* The problem: Keep the pictures out of the copy and repeat the records exactly.

* Supplied entries:

*** Begin section ***

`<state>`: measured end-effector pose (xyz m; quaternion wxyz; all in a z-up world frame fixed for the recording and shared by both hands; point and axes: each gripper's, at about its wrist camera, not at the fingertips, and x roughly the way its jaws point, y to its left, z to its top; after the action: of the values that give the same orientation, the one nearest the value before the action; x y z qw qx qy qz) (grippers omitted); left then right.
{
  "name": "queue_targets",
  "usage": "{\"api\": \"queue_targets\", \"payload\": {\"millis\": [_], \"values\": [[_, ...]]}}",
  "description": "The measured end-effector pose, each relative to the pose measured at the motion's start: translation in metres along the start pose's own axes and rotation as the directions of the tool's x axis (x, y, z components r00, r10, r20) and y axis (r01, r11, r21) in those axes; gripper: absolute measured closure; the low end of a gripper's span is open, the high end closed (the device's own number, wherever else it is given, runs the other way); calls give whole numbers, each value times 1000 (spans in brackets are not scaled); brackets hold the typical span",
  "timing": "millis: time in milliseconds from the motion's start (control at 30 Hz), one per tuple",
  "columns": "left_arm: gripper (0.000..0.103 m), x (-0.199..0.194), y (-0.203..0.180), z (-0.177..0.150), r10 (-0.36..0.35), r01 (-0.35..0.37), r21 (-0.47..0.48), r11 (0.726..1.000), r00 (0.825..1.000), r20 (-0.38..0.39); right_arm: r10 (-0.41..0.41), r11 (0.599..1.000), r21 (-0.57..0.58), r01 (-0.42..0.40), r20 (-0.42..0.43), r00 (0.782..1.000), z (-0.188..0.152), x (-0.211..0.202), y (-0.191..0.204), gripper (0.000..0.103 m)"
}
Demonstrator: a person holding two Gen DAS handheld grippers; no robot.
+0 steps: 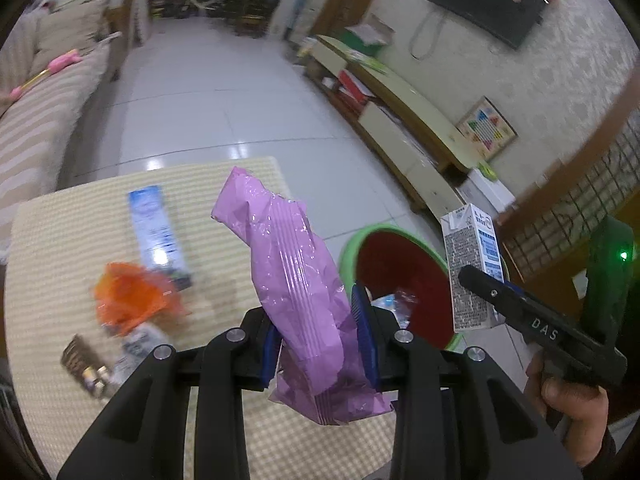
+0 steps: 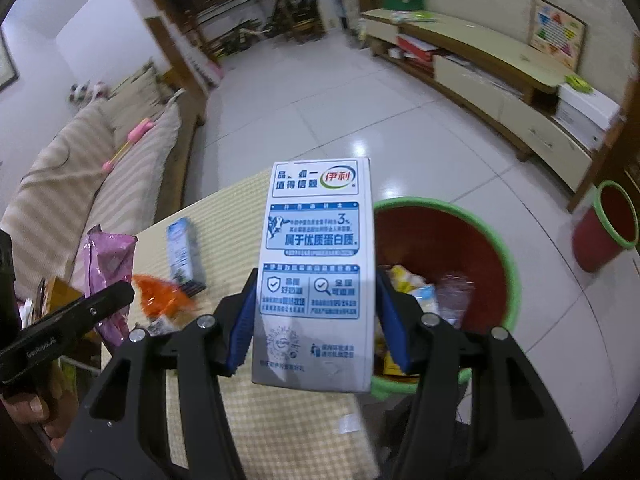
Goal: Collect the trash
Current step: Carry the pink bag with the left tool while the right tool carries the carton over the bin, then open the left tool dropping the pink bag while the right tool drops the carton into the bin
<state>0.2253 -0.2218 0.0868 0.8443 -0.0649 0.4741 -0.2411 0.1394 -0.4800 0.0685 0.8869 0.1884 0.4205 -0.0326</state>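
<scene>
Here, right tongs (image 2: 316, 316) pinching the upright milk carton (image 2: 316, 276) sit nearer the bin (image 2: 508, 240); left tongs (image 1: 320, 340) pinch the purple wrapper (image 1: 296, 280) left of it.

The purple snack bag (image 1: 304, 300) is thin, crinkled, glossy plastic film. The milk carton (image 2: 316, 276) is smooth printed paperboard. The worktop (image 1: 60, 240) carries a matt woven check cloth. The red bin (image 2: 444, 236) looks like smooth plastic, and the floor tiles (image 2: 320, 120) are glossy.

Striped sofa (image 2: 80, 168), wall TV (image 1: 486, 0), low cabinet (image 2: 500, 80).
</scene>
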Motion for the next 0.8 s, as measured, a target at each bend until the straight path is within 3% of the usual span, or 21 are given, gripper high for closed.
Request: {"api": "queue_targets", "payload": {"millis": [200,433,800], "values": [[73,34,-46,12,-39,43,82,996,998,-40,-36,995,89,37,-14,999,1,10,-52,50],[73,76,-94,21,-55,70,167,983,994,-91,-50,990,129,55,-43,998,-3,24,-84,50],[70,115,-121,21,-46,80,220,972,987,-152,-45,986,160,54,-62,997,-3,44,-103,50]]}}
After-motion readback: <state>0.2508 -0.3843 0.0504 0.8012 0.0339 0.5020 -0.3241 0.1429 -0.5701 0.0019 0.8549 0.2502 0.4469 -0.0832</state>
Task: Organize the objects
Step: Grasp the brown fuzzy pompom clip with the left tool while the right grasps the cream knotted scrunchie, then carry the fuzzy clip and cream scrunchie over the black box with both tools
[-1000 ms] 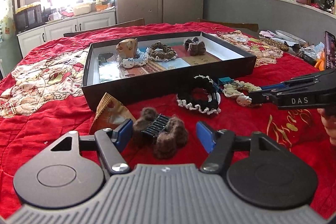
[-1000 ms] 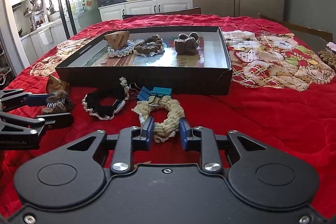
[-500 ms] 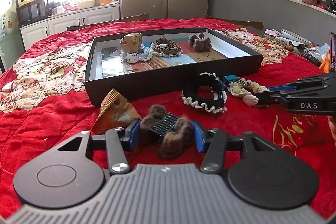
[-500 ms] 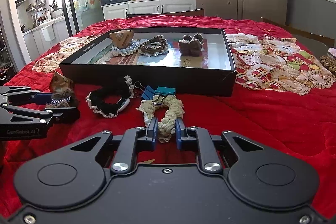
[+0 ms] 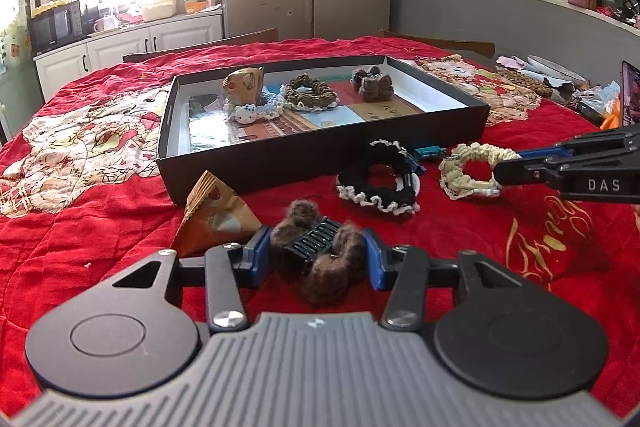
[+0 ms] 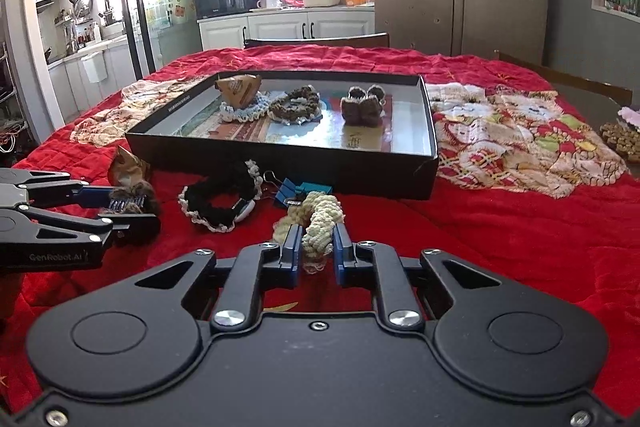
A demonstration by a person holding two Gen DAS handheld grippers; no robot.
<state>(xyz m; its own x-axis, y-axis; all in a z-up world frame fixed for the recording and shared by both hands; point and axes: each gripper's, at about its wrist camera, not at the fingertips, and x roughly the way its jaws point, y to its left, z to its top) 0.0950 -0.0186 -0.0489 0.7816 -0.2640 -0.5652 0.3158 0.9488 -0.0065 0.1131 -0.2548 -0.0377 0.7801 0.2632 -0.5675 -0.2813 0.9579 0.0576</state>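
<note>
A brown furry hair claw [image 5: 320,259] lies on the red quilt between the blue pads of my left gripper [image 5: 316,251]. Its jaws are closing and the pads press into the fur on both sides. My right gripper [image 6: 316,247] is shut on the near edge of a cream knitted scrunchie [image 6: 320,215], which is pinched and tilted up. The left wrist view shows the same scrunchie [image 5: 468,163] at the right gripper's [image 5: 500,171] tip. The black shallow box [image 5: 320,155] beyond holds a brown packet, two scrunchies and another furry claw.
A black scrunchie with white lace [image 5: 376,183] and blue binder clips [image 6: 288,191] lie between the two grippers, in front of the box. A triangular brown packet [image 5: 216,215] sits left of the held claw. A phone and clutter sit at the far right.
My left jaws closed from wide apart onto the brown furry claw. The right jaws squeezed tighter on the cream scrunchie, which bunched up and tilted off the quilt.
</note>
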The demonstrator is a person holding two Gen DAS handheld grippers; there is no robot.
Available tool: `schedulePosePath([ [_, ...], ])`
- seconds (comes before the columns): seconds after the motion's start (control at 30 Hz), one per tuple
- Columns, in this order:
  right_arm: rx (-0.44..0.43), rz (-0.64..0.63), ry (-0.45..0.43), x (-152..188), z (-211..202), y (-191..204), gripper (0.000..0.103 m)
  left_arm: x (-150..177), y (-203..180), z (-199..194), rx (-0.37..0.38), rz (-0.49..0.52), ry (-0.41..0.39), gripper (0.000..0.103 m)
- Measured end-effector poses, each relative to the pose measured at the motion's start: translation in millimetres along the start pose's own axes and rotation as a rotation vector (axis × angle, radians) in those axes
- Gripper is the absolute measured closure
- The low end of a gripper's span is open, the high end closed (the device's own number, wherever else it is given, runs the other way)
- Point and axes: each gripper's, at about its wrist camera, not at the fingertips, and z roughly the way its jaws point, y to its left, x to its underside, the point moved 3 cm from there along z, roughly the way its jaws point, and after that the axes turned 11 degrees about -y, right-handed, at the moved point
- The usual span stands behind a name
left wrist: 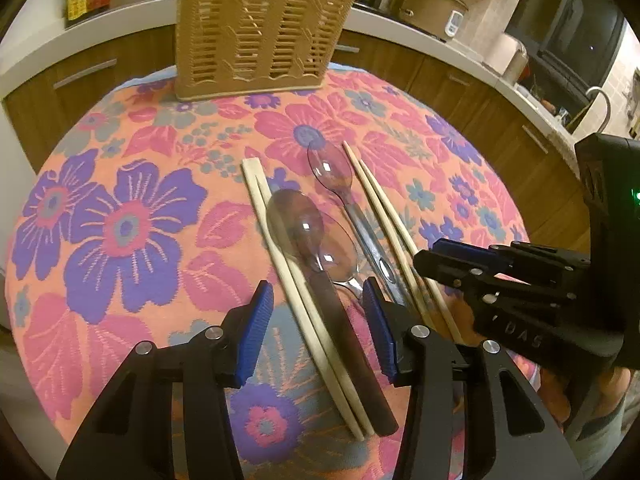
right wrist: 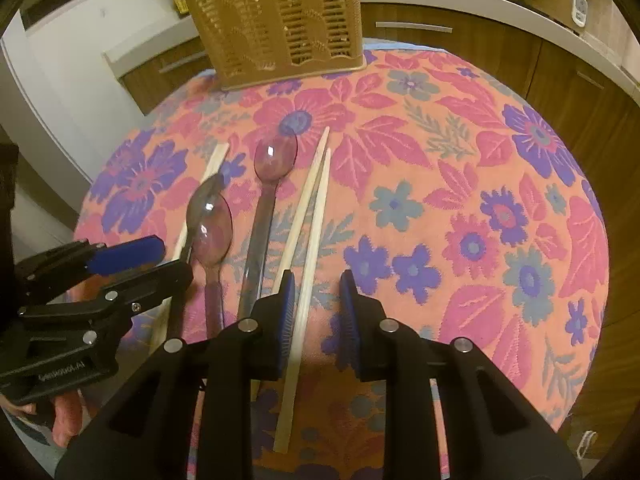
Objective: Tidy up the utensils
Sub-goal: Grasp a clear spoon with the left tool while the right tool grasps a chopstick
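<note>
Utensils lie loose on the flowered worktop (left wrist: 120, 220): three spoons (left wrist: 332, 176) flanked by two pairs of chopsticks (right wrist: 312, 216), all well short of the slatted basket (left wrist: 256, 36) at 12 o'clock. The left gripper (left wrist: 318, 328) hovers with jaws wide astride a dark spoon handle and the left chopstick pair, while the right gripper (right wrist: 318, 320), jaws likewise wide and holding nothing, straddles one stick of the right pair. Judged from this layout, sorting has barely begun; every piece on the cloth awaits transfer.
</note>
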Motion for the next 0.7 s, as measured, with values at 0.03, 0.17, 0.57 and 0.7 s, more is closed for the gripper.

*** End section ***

* Problem solution:
`<state>`: measured end-effector pose (xyz m; quaternion wxyz; all in a z-up world frame fixed for the recording and shared by both hands; point and axes: each gripper's, at about its wrist camera, not at the fingertips, and x roughly the way its jaws point, y to its left, z to its top; after the action: of the values that give the same orientation, the one nearest the value before the action; x y z qw qx qy qz) (grippers omitted); left then right.
{
  "name": "queue_targets",
  "usage": "{\"api\": \"queue_targets\", \"payload\": {\"millis\": [_], \"values\": [[_, ...]]}}",
  "description": "The measured end-effector pose, each relative to the pose measured at the motion's start: translation in metres along the start pose's own axes and rotation as the directions of the tool's x axis (x, y, z components r00, r10, r20) and y axis (r01, r11, r21) in those axes; gripper: absolute measured closure; the low end of a gripper's span is open, the high end closed (the device's own number, wherever else it is given, runs the other way); calls give whole numbers, each value times 1000 (spans in brackets are not scaled); brackets hold the typical span",
  "timing": "millis: time in milliseconds from the motion's start (control at 30 Hz), one per tuple",
  "columns": "left_arm: gripper (0.000..0.103 m), x (-0.199..0.194), y (-0.203..0.180), z (-0.177..0.150), r10 (-0.36..0.35), r01 (-0.35..0.37), r21 (-0.47..0.48), r11 (0.726..1.000), r00 (0.825..1.000), r20 (-0.38..0.39); right_arm: r10 (-0.41..0.41), r11 (0.599..1.000), r21 (-0.57..0.58), r01 (-0.42..0.40), r20 (-0.42..0.43), r00 (0.782..1.000), z (-0.188..0.152), x (-0.211..0.202), y (-0.191..0.204), gripper (0.000..0.103 m)"
}
Demonstrator: a person holding two Gen DAS handheld grippers; no robot.
+0 steps: 
+0 steps: 
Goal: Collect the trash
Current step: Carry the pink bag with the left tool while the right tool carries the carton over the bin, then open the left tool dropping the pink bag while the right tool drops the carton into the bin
<state>0.2253 -0.2218 0.0868 0.8443 -0.0649 0.4741 -0.2411 0.1394 -0.4800 0.0685 0.8869 0.1884 0.4205 -0.0326</state>
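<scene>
Here, right tongs (image 2: 316, 316) pinching the upright milk carton (image 2: 316, 276) sit nearer the bin (image 2: 508, 240); left tongs (image 1: 320, 340) pinch the purple wrapper (image 1: 296, 280) left of it.

The purple snack bag (image 1: 304, 300) is thin, crinkled, glossy plastic film. The milk carton (image 2: 316, 276) is smooth printed paperboard. The worktop (image 1: 60, 240) carries a matt woven check cloth. The red bin (image 2: 444, 236) looks like smooth plastic, and the floor tiles (image 2: 320, 120) are glossy.

Striped sofa (image 2: 80, 168), wall TV (image 1: 486, 0), low cabinet (image 2: 500, 80).
</scene>
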Motion for the next 0.8 s, as measured, a target at each bend until the straight path is within 3% of the usual span, or 21 are given, gripper high for closed.
Request: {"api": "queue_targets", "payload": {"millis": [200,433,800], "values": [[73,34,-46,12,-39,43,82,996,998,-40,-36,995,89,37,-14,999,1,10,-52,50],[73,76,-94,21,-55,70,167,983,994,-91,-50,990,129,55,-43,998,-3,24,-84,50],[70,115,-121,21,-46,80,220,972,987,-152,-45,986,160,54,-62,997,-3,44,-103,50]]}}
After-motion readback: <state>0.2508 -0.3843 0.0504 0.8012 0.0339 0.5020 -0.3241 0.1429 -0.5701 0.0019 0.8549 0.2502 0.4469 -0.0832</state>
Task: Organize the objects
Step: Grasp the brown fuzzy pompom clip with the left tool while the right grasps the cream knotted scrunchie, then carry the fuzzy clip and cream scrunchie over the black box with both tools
[-1000 ms] 
[-1000 ms] 
[-500 ms] 
[-500 ms] 
[+0 ms] 
[+0 ms] 
A demonstration by a person holding two Gen DAS handheld grippers; no robot.
<state>(xyz m; its own x-axis, y-axis; all in a z-up world frame fixed for the recording and shared by both hands; point and axes: each gripper's, at about its wrist camera, not at the fingertips, and x roughly the way its jaws point, y to its left, z to its top) 0.0950 -0.0186 -0.0489 0.7816 -0.2640 -0.5652 0.3158 0.9488 -0.0065 0.1131 -0.2548 -0.0377 0.7801 0.2632 -0.5675 -0.2813 0.9579 0.0576</state>
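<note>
A brown furry hair claw [image 5: 320,259] lies on the red quilt between the blue pads of my left gripper [image 5: 316,251]. Its jaws are closing and the pads press into the fur on both sides. My right gripper [image 6: 316,247] is shut on the near edge of a cream knitted scrunchie [image 6: 320,215], which is pinched and tilted up. The left wrist view shows the same scrunchie [image 5: 468,163] at the right gripper's [image 5: 500,171] tip. The black shallow box [image 5: 320,155] beyond holds a brown packet, two scrunchies and another furry claw.
A black scrunchie with white lace [image 5: 376,183] and blue binder clips [image 6: 288,191] lie between the two grippers, in front of the box. A triangular brown packet [image 5: 216,215] sits left of the held claw. A phone and clutter sit at the far right.
My left jaws closed from wide apart onto the brown furry claw. The right jaws squeezed tighter on the cream scrunchie, which bunched up and tilted off the quilt.
</note>
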The demonstrator is a person holding two Gen DAS handheld grippers; there is no robot.
Available tool: `schedulePosePath([ [_, ...], ])`
- seconds (comes before the columns): seconds after the motion's start (control at 30 Hz), one per tuple
- Columns, in this order:
  right_arm: rx (-0.44..0.43), rz (-0.64..0.63), ry (-0.45..0.43), x (-152..188), z (-211..202), y (-191..204), gripper (0.000..0.103 m)
  left_arm: x (-150..177), y (-203..180), z (-199..194), rx (-0.37..0.38), rz (-0.49..0.52), ry (-0.41..0.39), gripper (0.000..0.103 m)
- Measured end-effector poses, each relative to the pose measured at the motion's start: translation in millimetres along the start pose's own axes and rotation as a rotation vector (axis × angle, radians) in those axes
- Gripper is the absolute measured closure
- The low end of a gripper's span is open, the high end closed (the device's own number, wherever else it is given, runs the other way)
- Point and axes: each gripper's, at about its wrist camera, not at the fingertips, and z roughly the way its jaws point, y to its left, x to its underside, the point moved 3 cm from there along z, roughly the way its jaws point, and after that the axes turned 11 degrees about -y, right-handed, at the moved point
- The usual span stands behind a name
left wrist: 
right wrist: 
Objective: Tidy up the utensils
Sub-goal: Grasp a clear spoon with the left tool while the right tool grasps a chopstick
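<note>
Utensils lie loose on the flowered worktop (left wrist: 120, 220): three spoons (left wrist: 332, 176) flanked by two pairs of chopsticks (right wrist: 312, 216), all well short of the slatted basket (left wrist: 256, 36) at 12 o'clock. The left gripper (left wrist: 318, 328) hovers with jaws wide astride a dark spoon handle and the left chopstick pair, while the right gripper (right wrist: 318, 320), jaws likewise wide and holding nothing, straddles one stick of the right pair. Judged from this layout, sorting has barely begun; every piece on the cloth awaits transfer.
</note>
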Motion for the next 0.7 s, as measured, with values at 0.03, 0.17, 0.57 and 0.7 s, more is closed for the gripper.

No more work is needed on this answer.